THE TASK
Within the records, which lines hold the string "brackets"? Report each one by copying it.

·····

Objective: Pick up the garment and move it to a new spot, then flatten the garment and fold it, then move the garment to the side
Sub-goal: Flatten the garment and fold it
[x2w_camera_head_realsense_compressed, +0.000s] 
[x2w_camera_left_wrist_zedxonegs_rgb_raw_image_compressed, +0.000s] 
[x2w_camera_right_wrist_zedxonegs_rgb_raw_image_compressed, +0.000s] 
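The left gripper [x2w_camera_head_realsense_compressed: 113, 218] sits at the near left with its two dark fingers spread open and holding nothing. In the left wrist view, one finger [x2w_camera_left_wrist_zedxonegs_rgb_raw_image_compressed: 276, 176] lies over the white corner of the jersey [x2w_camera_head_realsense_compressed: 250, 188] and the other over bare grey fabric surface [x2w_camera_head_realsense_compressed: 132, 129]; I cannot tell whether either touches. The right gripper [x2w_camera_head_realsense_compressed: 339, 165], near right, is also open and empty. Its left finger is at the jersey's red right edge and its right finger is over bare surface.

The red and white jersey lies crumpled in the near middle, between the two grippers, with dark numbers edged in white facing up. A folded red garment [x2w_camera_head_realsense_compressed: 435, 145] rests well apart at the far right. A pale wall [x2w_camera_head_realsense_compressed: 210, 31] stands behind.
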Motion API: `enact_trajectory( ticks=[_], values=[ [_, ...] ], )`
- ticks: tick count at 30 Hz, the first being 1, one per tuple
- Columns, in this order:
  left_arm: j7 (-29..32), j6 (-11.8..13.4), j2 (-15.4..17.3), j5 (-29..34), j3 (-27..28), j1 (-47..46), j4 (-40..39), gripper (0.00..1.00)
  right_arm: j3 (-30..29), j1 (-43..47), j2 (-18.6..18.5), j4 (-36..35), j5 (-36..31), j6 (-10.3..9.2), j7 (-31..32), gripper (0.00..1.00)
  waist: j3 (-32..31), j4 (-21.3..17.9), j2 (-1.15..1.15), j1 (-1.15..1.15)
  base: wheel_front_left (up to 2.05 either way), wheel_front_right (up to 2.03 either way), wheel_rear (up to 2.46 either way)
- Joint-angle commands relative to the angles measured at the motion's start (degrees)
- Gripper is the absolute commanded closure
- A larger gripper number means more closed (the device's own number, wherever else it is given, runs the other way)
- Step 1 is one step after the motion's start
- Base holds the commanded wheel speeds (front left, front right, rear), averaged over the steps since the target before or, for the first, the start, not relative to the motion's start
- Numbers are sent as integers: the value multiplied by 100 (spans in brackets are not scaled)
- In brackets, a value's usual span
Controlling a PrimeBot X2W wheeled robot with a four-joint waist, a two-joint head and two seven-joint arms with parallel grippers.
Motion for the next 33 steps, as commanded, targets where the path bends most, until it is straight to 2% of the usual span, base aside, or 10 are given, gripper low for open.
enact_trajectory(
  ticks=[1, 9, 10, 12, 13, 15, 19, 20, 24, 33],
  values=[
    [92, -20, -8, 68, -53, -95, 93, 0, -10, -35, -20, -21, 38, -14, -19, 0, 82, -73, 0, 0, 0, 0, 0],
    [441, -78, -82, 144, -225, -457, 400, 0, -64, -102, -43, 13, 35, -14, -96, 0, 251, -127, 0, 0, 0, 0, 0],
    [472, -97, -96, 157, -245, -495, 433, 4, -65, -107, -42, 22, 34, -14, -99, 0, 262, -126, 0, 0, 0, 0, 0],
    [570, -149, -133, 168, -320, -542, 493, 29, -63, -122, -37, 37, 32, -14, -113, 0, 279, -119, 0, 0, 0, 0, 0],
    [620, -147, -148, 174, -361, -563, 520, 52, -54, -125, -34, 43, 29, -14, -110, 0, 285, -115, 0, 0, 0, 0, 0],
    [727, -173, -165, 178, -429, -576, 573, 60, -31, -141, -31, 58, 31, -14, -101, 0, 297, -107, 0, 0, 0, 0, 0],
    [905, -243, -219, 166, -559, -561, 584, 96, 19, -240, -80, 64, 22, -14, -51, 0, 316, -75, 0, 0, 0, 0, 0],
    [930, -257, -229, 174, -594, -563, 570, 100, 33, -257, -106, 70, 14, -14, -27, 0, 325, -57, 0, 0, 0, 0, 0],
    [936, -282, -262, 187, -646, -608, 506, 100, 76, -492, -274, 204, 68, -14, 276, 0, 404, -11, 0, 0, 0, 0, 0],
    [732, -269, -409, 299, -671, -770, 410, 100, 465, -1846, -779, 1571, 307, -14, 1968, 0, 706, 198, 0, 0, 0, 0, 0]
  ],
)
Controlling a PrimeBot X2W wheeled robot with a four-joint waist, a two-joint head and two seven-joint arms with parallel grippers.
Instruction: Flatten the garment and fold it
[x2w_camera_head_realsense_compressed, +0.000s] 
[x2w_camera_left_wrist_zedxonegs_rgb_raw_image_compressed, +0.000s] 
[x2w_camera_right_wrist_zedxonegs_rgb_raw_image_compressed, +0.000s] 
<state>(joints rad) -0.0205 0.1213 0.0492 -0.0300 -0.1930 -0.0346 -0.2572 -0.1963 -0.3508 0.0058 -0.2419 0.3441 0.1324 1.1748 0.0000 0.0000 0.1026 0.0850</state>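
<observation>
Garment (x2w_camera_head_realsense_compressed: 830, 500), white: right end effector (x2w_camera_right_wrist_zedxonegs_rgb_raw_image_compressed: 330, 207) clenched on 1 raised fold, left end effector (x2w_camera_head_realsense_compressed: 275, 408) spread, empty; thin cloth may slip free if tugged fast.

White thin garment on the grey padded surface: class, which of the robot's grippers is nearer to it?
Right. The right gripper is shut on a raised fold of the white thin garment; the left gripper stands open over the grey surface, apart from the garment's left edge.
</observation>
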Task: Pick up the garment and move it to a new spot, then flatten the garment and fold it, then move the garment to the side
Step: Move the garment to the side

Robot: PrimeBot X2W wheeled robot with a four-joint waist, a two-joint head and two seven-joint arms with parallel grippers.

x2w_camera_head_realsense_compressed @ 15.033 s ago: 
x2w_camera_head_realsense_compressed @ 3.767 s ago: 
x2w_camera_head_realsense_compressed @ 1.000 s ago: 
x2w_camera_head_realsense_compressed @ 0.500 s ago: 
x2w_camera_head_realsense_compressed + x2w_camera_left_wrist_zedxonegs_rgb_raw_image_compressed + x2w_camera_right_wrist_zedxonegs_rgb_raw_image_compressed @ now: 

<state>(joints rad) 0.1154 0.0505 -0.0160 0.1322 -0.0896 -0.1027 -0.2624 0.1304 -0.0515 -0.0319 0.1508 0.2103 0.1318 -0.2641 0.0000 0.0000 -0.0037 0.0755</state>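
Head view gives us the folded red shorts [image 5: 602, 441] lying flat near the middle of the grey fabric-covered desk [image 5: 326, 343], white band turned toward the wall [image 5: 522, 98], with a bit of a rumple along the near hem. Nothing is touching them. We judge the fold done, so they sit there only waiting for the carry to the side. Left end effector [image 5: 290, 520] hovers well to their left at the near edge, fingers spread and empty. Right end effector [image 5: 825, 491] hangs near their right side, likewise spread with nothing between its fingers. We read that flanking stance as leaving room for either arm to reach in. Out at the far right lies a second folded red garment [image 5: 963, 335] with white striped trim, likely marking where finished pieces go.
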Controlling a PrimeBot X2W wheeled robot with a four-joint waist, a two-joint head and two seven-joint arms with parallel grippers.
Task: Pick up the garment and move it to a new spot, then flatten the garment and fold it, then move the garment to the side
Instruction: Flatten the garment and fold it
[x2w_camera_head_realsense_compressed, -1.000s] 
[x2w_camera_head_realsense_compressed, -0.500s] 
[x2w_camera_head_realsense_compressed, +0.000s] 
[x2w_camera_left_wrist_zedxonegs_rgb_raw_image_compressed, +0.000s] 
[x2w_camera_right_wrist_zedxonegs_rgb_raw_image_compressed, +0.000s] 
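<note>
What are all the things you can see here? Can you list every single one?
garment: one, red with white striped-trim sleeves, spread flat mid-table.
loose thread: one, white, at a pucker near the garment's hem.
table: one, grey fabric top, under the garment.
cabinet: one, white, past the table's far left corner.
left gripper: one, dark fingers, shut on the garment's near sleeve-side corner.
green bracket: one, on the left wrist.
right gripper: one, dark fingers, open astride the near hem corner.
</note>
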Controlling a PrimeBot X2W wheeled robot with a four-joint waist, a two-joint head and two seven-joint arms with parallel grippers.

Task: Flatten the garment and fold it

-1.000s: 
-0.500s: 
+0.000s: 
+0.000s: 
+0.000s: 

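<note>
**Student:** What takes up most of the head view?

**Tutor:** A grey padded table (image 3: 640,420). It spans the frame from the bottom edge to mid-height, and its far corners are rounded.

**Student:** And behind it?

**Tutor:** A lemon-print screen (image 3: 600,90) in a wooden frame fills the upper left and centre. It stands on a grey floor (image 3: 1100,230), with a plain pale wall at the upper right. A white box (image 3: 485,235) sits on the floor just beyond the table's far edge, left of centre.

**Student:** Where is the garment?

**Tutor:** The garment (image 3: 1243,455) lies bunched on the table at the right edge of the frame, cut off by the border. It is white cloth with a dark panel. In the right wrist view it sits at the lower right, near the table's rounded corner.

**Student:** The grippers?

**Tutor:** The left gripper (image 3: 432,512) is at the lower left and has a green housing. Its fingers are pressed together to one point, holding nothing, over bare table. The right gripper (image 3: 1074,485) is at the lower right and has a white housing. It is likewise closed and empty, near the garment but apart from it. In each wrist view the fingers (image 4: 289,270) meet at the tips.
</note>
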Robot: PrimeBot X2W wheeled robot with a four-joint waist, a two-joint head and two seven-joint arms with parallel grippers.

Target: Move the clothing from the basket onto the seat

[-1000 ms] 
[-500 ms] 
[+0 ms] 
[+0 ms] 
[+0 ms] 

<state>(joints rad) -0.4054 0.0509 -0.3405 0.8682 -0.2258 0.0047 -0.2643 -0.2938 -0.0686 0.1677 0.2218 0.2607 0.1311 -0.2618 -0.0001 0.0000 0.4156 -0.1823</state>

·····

SOLUTION
- Numbers are sent as integers: the value multiplied by 100 (spans in brackets are not scaled)
- In brackets, a value's usual span

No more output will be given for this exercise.